Insomma, il giochino dei fondi non è andato giù. “Questi soldi risalgono ai tempi del Covid-19 e non ci erano arrivati, oggi li stanno sborsando per il 2023 e il sostegno al bilancio dello Stato (capitolo del Memorandum, ndr), quindi li abbiamo restituiti e li abbiamo messi in guardia contro la politica di inganno e la pubblicazione di corrispondenza confidenziale”, ha dichiarato il ministro Ammar. Una risposta, scrive La Stampa che ne ha dato notizia, “alla mossa del commissario europeo Oliver Varhelyi, che una settimana fa aveva pubblicato sul social network «X» la lettera ufficiale con la quale il governo tunisino aveva comunicato il numero di conto sul quale versare la somma”. E lanciato la sfida: “Se non volete i soldi, restituiteli”. E così è stato, il 9 ottobre scorso. “Se ritornate alla carica, ritorneremo anche noi rivelando verità che non sono nel vostro interesse. Non imploriamo nessuno e il mondo non si ferma davanti all’uno o all’altro partner: noi non abbiamo iniziato guerre e non abbiamo gettato l’umanità in guerre mondiali come avete fatto voi, per noi la sovranità non è armi e mezzi ma dignità e forza per dire la verità forte e chiara”, ha aggiunto Ammar in un’intervista appena pubblicata dal quotidiano arabo AI Chorouk.

Appena prima del bonifico tunisino, il 9 ottobre la portavoce della Commissione europea Ana Pisonero aveva dichiarato di non aver ricevuto “alcuna restituzione” dei fondi erogati alla Tunisia. “E non ho nessuna notizia sul fatto che abbiamo sospeso formalmente o informalmente il memorandum d’intesa”, aveva aggiunto il portavoce capo Eric Mamer. Ma adesso le cose cambiano decisamente, precipitando le cose dopo i fatti delle settimane scorse, quando Saied aveva respinto la delegazione di parlamentari europei della commissione Affari Esteri e rinviato a data da destinarsi l’incontro con i funzionari Ue proprio sull’attuazione del Memorandum. Non che la Tunisia non abbia bisogno di soldi, anzi. Ma gli accordi con l’Unione europea non sono più l’unica strada e questo pesa nei rapporti tra Tunisi e i governi europei. Le intese con l’Ue sono sempre vincolate alla questione dei migranti e Saied ha sempre detto che la Tunisia “non è la guardia di frontiera dell’Europa e non accetterà di diventare un paese rifugio”. Lo stesso dialogo con il FMI per un prestito da oltre due miliardi che aiuti l’economia tunisina a rialzarsi è incagliato perché Saied non considera le riforme pretese dal Fondo una soluzione praticabile per la popolazione.
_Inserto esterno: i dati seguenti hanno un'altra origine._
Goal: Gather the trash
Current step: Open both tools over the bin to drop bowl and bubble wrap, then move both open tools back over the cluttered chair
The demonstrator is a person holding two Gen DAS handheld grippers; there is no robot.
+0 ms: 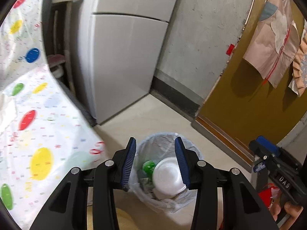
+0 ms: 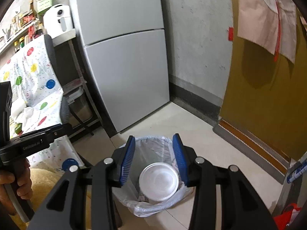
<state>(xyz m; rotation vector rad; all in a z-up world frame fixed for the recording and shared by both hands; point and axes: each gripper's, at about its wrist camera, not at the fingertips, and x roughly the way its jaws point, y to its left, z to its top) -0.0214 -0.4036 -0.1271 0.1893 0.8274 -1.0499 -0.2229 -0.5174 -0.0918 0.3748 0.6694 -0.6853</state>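
white foam bowl [image 2: 158,181], one, lies inside the lined trash bin [image 2: 147,141], beside one green item [image 1: 148,166]. above the bin, both the left hand-held gripper [image 1: 155,160] and right hand-held gripper [image 2: 153,158] stand apart, holding nothing. "das" reads on the right one's body.

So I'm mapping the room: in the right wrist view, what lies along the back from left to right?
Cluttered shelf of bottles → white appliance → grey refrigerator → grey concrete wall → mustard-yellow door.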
Al contrario, ricorda La Stampa, “il 25 settembre scorso lo stesso Ammar è volato a Mosca per incontrare il suo omologo Sergey Lavrov, con il quale ha firmato un accordo commerciale”. Uno scambio in base al quale la Russia manderà i suoi turisti in Tunisia e questa importerà grano russo. Non solo: Tunisi riceve da tempo fondi dall’Algeria, anch’essa legata a Mosca da stretti rapporti. Tunisi sembra valutare una scelta fatta già da tanti Paesi, entrati nell’allenaza dei Brics (Brasile, Russia, India, Cina e Sudafrica), come di recente Argentina, Etiopia, Iran, Egitto, Arabia Saudita ed Emirati Arabi Uniti. Canali alternativi anche per trovare risorse senza le condizioni imposte dai Paesi europei che mettono sempre sul tavolo l’immigrazione, dall’autunno scorso proveniente soprattuto dalle coste tunisine. La presenza occidentale è in crisi in molti Paesi africani e il golpe in Niger conferma l’evoluzione nella cintura del Sahel, con l’Algeria che si è opposta all’intervento militare proposto dalla Comunità economica degli Stati dell’Africa occidentale (Ecowas). Se mai il Memorandum tanto caro al governo Meloni sarà attuato, l’Ue dovrà prepararsi a offrire condizioni più vantaggiose.